▶ **What this task involves**
A faithful transcription is wanted of the lines from the top of the material through the line that holds "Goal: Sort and", both ends included, leaving out the pictures.

BEGIN Data below

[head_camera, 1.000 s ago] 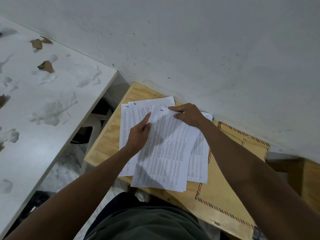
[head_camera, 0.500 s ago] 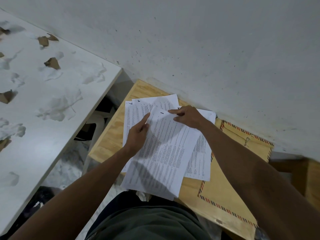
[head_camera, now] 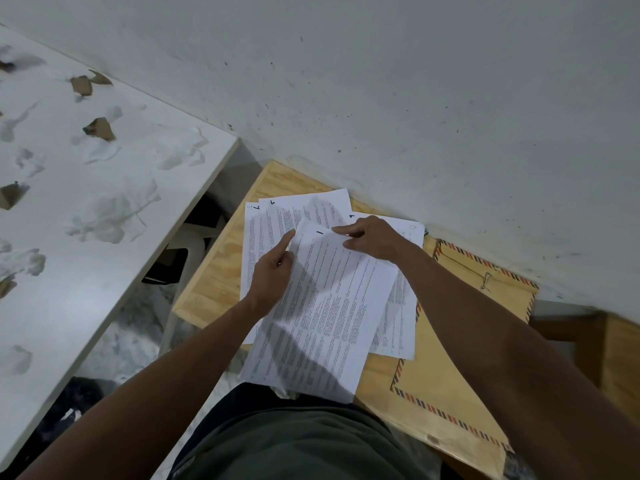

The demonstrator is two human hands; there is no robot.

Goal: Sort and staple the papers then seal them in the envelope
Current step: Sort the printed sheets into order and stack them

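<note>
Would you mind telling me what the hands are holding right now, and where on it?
The right hand pinches the top sheet at its far edge, by the handwritten number. The left hand holds its left edge.

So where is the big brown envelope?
In the head view, the envelope lies flat on the wooden table, on the right, partly under the papers and the person's right arm.
</note>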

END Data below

▶ **Result of this task**
[head_camera, 1.000 s ago] 
[head_camera, 0.500 s ago] 
[head_camera, now] 

The demonstrator is two human hands; there is no robot.

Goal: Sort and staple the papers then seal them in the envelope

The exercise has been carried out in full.